Giving Back

Posted by Amy Henry on Thu, Dec 20, 2012 @ 11:53 AM

Looking for a great youth charity to give to before the year ends? Our YouthBeat team shared some of their top picks for charities that do good by giving to youth and family causes…

CCACC+R Research supports the Chicago Children’s Advocacy Center, an organization that provides support to abused children. You can also support this group in their mission, “Uniting public, private, and community partners to ensure the safety, health and well-being of abused children.”

Mary McIlrath, our youth and family qualitative expert, recommends Heartland Alliance. This organization advocates for human rights and responds to the human needs of the worlds’ most vulnerable populations. While their work extends beyond youth, we know that youth are disproportionately represented among those living in poverty, and that early childhood poverty can have lifelong effects.

Paul Metz of KidzEyes supports two organizations that help homeless families get back on their feet: DuPage Family Shelter Services and Bridge Communities.

Brenda Hurley of ParentSpeak volunteers her time with Bear Necessities Pediatric Cancer Foundation.  The charity is named for “Bear” (Barrett), who died at 8 yrs old of cancer. Before he died, he and his mother talked about starting a charity dedicated to eliminating pediatric cancer and to providing hope and support to those who are touched by it.  Brenda sets up “Bear Hugs,” which are customized experiences, like a weekend away or going to an event or show, for youth ages 0-19 who are going through cancer.  

Amy Henry, who heads up YouthBeat, appreciates two charities that tap into the transformative power of sports.

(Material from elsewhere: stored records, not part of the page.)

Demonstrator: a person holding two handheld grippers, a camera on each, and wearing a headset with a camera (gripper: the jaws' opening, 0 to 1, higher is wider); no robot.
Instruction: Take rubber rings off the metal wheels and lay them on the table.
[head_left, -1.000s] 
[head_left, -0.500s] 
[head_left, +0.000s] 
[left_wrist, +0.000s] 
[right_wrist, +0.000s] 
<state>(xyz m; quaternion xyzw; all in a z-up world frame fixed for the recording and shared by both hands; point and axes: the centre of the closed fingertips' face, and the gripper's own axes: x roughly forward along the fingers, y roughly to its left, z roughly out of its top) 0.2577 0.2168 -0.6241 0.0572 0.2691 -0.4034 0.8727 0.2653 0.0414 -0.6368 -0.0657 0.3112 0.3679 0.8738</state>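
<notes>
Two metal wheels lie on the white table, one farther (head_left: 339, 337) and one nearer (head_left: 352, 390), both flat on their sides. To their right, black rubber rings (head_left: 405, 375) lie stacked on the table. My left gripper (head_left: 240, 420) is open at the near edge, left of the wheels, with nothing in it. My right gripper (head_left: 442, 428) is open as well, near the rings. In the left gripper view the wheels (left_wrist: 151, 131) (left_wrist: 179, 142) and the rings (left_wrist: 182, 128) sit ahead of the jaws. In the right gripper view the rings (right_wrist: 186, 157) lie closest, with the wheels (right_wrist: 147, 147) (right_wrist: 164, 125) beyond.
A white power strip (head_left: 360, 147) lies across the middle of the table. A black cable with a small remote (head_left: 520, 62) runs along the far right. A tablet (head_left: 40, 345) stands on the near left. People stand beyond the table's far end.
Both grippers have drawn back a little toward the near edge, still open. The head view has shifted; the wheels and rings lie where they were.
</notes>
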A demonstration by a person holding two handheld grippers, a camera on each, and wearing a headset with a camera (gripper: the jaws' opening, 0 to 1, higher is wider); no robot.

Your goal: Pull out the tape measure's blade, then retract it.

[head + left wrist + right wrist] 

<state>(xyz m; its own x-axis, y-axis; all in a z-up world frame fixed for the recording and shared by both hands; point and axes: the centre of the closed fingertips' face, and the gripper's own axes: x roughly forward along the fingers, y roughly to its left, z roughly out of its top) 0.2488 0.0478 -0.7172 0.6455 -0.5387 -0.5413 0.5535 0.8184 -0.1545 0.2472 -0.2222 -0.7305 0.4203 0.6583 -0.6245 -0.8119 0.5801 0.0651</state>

Harlem RBI may be about bringing baseball to the inner city, but their tagline, “Play.Learn.Grow.,” show that they take mentorship and personal growth seriously.   

Grassroots Soccer “uses the power of soccer to educate, inspire, and mobilize communities to stop the spread of HIV.” 

Finally, YouthBeat’s Rhonda Eviston reminds us that, in the face of events that can make even the strongest adults feel disempowered, there is a way to support the families of Newtown, CT by donating to the Sandy Hook School Support Fund (sponsored by the United Way of Western Connecticut).

Tags: tragedy, Youth, holiday, culture, trends

Just a Few Words

Posted by Amy Henry on Mon, Dec 17, 2012 @ 01:09 PM

We, like all of you, are simply heartbroken over Friday’s tragedy at Sandy Hook Elementary School. We send our love and hope to the families and community affected by this event. The link below offers guidance and resources for talking to children about school shootings in particular and for dealing with stress and anxiety:

APA.org

The Team at YouthBeat

Tags: Education, kids tweens teens, parenting

The Hidden Message Behind Holiday Cards

Posted by Amy Henry on Fri, Dec 14, 2012 @ 09:52 AM

Holiday Family PhotosTis the season for many a holiday tradition – new and old. And while holiday cards are nothing new, the way we send them now is certainly different than in previous generations. According to the Greeting Card Association, approximately 50 million ecards are sent every year. And, despite anxiety that the many ways that this cohort of digital native uses to keep in touch might make a paper holiday card obsolete, more than 2 billion boxed and individual Christmas cards were purchased in 2011. But outside the box, more and more companies offer opportunities to customize cards to make them your own. Sure, one benefit of these cards is making it easier to send (upload your mailing list once and these services will save you a trip to the post office!). But more often than not, the holiday card lets today’s families say something about themselves. (Holiday style segmentation anyone?) And, since children and families are so central to this genre of self-branding and promoting, we thought we’d examine what families are really saying about themselves through their holiday cards…

  • “We’re still here!” Or, “we’re here!” Far from holiday greetings being replaced by a wink or a poke on a social network, a yearly check-in might be more important than ever for today’s mobile families. It’s not just a holiday hello, but an annual GPS that tells a broad circle of family and friends where you are and that you’re still seeking connection.
  • “We’re okay.” You know those letters that provide a topline summary of the year that was? They might be brag sheets for some…But they’re also ways to reassure and reaffirm that life is good. That college student whose living in the basement? He’s figuring out what makes him passionate. That unexpected illness? A life event that brought everything else in perspective. These narratives are not only stories to tell others, but ways to bring comfort to ourselves.
  • “Holidays are about home.” And of course, for families, there about the “Wondrous Innocence” that sociologists like Gary Cross suggest are indelibly associated with children and that special moment we think of when we think of Christmas morning. Whether your holiday style is matching sweaters, a casually chaotic snapshot, or a photo from a favorite moment of the year, they all remind us that between sleepless nights for parents of newbies, school slip-ups or pre-adolescent pouting, there are times when everything seems innocent and perfect.

Even with family-life more complex than ever before, the most conventional of holiday cards continues to feel relevant. Something about those check-ins challenges our notion that nothing is the way it used to be.